Négligence hémispatiale secondaire à une lésion cérébrale traumatique | Neurología (English Edition)

La négligence hémispatiale se caractérise par l’omission systématique de stimuli dans l’hémichamp controlatéral. Ce trouble affecte des activités quotidiennes telles que s’habiller, manger, lire ou écrire. Les patients présentent une diminution de leur capacité à s’intéresser, à explorer et à répondre à des stimuli nouveaux ou significatifs du côté opposé à la lésion. Cette déficience ne peut pas être attribuée à la présence d’une hémianopsie homonyme, qui coexiste parfois avec la négligence hémispatiale.1 Cette complication fréquente des lésions vasculaires droites2 a également été décrite chez des patients atteints de sclérose en plaques,3 de maladies neurodégénératives,4 ou de traumatisme crânien.5,6 Nous présentons un cas de négligence hémispatiale après un traumatisme crânien grave.

Notre patient est un droitier de 52 ans, sans antécédents médicaux pertinents, qui a subi un traumatisme crânien grave après une chute lors d’une tentative de suicide. Lorsque les services médicaux d’urgence sont arrivés sur les lieux, le patient avait un score de 6 sur l’échelle de coma de Glasgow, une plaie du cuir chevelu qui saignait et de nombreuses contusions associées. Le scanner cérébral réalisé lors de son admission aux urgences a montré une fracture comminutive de l’os pariétal droit ; le plus gros fragment était enfoncé. Un hématome sous-dural a été identifié dans l’hémisphère droit, avec une hémorragie sous-arachnoïdienne et le siège de la contusion hémorragique dans le lobe pariétal. Nous n’avons trouvé aucun déplacement de la ligne médiane, et le système ventriculaire était symétrique et de taille normale. Des fragments osseux ont été excisés et le parenchyme de la convexité cérébrale droite a été réséqué. Une IRM cérébrale ultérieure (figure 1) montre une lésion parenchymateuse frontale droite ; un hématome supratentoriel sous-dural droit avec un effet de masse discret sur l’hémisphère droit et le ventricule latéral droit, sans déplacement de la ligne médiane ; de multiples microbleeds dans les zones corticales et sous-corticales des deux hémisphères, et autour des ventricules latéraux ; et des modifications du signal dans le corps et le splénium du corps calleux.
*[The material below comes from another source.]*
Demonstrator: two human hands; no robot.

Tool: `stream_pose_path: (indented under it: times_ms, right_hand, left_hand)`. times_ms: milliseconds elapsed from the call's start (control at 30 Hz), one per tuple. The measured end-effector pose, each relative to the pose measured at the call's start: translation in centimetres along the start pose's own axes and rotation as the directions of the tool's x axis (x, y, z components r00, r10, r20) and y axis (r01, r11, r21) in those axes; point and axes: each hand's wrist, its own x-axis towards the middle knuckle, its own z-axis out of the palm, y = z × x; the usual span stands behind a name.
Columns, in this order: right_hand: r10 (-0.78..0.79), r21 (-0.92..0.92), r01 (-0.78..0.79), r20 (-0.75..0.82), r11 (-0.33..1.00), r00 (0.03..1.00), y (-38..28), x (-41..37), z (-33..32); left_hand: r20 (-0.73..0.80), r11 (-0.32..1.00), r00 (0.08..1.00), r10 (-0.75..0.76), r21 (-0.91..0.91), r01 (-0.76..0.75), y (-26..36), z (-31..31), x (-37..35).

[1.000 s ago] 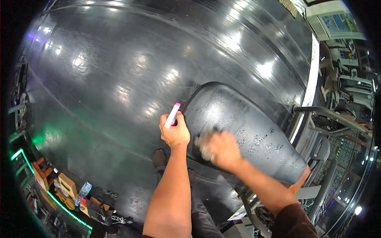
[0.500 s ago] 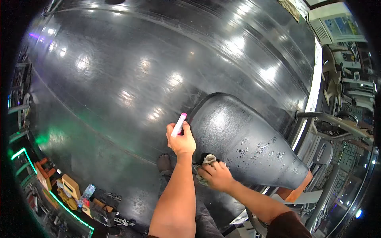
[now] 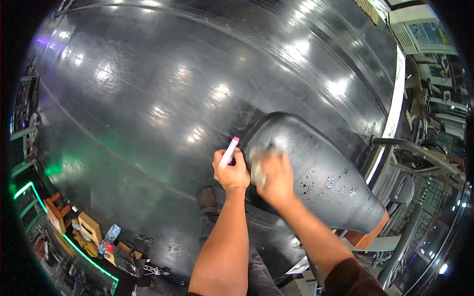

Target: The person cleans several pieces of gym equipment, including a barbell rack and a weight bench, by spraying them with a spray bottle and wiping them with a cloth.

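A black padded seat (image 3: 316,163), broad at its upper left and narrow at its lower right, lies before me with cracked, flaking patches on its surface. My left hand (image 3: 231,169) is closed round a white bottle with a pink tip (image 3: 230,152), just beside the seat's left edge. Pressed on the broad part of the seat is a pale cloth (image 3: 257,170), held in my right hand (image 3: 276,177), which is blurred by motion. Brown material (image 3: 374,232) shows at the narrow end.
Dark glossy floor (image 3: 148,89) spreads beyond the seat. Metal frames and a bent bar (image 3: 419,154) stand at the right. At the lower left are a plastic bottle (image 3: 110,236), a wooden box (image 3: 89,228) and green light strips. My foot (image 3: 206,198) is below my left hand.
My right hand has moved up with the cloth, from the seat's lower left edge onto its broad part. My left hand and the white bottle have shifted slightly right.
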Motion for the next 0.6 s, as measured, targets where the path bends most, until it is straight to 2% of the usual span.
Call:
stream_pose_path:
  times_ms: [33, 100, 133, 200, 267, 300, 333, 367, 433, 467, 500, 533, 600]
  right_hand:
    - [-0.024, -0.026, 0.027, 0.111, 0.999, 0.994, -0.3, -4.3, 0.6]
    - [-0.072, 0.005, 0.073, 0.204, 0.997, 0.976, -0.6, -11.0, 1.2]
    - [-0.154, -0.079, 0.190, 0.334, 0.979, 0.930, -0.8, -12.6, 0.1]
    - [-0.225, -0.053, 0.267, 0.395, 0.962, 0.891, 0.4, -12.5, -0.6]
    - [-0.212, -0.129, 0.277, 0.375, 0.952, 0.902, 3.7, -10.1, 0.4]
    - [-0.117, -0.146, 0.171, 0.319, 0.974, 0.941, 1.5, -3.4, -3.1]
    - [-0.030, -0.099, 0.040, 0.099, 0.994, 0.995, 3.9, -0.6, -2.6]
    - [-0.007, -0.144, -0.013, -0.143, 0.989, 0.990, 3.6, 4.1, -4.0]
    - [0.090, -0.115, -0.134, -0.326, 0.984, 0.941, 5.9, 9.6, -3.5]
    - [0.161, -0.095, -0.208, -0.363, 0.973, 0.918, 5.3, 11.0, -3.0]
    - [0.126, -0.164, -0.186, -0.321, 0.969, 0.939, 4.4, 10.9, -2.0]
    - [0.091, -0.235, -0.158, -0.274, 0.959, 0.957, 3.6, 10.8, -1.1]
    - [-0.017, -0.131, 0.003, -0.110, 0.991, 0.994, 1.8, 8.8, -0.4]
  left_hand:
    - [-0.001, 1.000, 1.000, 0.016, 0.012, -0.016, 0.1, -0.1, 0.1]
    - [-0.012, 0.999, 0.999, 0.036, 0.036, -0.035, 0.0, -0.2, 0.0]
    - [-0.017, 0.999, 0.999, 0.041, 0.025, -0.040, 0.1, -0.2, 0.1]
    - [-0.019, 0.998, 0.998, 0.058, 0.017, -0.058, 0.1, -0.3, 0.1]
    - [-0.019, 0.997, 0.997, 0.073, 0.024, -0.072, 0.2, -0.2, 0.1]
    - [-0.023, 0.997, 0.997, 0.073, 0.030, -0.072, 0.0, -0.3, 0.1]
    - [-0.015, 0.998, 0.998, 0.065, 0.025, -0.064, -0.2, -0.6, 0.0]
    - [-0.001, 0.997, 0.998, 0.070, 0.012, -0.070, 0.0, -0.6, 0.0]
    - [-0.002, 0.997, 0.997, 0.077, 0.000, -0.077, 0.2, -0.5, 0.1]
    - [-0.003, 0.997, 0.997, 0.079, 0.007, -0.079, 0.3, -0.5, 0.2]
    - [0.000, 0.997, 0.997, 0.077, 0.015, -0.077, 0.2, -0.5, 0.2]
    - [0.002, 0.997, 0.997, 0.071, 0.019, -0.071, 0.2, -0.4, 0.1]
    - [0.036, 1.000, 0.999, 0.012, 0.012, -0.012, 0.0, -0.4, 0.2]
Séquences IRM FLAIR axiales pondérées en T2. (a) et (b) Résection du parenchyme de la convexité droite et modifications du signal dans le splénium du corps calleux. (c) Hyperintensifications sur la zone supérieure droite du cortex pariétal pouvant indiquer la présence de sang et de lésions tissulaires associées à un hématome sous-dural.
Figure 1.

Séquences d’IRM FLAIR en pondération T2 axiale. (a) et (b) Résection du parenchyme de la convexité droite et modifications du signal dans le splénium du corps calleux. (c) Hyperintensifications sur la zone supérieure droite du cortex pariétal pouvant indiquer la présence de sang et de dommages tissulaires associés à un hématome sous-dural.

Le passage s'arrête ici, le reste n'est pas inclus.